Durante vários anos convivi de perto com esta realidade e talvez por isso não deixo de sorrir sempre que passo pela Avenida Alexandre Herculano, tal como pelas obras inacabadas mais a montante e vejo a forma de organização do trabalho, com os separadores de transito colocados de qualquer maneira, máquinas parqueadas como calhar, trabalhos começados e não concluídos, desrespeito total pelos utentes da via e um sem número de atropelos que julgava eu que não voltaria a ver no meu país.
E acabo por sorrir ao lembrar-me dos “patos bravos” e daqueles tempos em que a legislação era ineficiente, em que a fiscalização praticamente não funcionava, em que o povo era mais inculto e por ai fora…

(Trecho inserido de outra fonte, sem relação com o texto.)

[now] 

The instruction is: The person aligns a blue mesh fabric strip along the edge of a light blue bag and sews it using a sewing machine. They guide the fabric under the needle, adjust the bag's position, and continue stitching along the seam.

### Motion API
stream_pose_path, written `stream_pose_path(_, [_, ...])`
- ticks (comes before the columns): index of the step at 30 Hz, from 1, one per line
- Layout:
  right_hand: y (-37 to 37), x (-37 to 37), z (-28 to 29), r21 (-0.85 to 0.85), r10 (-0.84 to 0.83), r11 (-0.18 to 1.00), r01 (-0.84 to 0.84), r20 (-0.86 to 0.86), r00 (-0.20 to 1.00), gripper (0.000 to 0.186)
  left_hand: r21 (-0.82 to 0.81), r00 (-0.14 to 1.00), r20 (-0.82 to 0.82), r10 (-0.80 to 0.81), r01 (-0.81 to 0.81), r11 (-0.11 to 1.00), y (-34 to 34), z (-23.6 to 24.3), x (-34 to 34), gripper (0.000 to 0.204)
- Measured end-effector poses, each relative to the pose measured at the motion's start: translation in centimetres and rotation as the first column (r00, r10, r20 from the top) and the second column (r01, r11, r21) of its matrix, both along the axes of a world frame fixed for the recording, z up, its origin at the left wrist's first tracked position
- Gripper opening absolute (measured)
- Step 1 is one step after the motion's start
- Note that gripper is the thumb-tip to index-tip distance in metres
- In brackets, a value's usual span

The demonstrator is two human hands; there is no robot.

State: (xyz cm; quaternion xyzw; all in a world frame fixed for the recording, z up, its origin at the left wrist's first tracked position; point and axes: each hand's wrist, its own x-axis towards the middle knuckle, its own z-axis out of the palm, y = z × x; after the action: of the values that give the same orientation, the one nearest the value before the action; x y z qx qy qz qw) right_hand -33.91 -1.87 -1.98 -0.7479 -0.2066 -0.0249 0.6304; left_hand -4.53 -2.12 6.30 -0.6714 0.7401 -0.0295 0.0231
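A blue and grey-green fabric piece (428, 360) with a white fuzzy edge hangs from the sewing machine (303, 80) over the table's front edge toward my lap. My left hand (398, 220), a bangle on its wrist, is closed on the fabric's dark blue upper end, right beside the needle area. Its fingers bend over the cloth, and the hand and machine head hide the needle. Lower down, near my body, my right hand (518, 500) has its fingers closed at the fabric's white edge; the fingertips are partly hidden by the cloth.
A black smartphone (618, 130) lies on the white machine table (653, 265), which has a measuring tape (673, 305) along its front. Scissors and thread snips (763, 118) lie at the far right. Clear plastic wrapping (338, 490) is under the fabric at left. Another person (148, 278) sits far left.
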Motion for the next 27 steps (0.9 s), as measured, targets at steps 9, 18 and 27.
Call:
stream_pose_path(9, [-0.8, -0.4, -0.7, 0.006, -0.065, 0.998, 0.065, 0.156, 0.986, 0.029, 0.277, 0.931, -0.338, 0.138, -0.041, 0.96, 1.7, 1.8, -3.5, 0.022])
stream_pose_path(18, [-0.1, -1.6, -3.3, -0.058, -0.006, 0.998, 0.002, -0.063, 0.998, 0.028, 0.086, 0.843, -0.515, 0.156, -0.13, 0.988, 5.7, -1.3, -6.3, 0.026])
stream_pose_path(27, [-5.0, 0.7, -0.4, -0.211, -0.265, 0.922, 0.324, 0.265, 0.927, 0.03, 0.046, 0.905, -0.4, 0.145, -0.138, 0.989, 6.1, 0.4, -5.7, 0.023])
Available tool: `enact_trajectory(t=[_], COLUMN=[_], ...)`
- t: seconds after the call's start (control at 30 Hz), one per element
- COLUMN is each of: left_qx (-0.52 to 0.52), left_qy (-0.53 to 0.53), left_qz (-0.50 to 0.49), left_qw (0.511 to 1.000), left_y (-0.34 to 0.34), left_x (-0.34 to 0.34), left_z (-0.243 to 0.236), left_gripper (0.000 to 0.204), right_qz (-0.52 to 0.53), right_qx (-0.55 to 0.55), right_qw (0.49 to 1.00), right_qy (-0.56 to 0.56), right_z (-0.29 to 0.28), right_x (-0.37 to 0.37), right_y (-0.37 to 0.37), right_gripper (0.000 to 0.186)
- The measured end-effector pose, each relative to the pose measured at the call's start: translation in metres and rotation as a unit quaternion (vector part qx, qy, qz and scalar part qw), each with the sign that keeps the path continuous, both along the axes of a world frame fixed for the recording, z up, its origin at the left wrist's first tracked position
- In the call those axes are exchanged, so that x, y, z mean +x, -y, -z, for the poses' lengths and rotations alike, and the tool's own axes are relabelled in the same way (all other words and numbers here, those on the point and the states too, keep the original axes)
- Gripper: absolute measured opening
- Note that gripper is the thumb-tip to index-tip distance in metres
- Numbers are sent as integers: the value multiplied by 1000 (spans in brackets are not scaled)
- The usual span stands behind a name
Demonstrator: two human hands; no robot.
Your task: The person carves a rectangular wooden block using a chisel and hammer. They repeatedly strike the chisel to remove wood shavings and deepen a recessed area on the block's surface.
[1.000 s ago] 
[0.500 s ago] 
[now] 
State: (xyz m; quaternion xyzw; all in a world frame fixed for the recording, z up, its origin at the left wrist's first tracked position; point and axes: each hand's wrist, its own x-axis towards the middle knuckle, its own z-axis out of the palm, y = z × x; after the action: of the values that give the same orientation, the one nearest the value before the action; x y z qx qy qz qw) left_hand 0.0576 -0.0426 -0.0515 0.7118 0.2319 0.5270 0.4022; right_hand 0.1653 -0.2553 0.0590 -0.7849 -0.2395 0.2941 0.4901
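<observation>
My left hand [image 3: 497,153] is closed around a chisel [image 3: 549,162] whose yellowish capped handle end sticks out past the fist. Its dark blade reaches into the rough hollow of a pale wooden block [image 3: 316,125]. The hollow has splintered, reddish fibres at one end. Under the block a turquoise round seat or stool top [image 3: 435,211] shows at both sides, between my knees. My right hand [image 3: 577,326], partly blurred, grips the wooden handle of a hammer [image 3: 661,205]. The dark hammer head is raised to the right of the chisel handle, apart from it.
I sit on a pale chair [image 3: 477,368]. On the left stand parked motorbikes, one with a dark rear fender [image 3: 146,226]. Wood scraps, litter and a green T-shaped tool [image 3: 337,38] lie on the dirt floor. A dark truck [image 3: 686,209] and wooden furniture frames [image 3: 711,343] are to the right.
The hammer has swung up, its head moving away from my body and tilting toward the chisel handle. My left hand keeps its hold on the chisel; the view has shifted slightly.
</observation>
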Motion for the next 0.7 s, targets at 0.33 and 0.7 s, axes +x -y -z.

Hoje não é assim, temos empresas modernas que cumprem a lei, fiscalização que fiscaliza, trabalhos que são executados com perfeição e até técnicos devidamente habilitados e lúcidos que nos brindam com excelentes obras de arquitetura que são o orgulho da cidade e elogiadas pela generalidade dos seus habitantes.
Ainda não consegui perceber porque é que cada vez que passo pela Avenida Alexandre Herculano, na minha querida cidade de Setúbal, me vem sempre à mente aqueles velhos tempos dos “patos bravos”.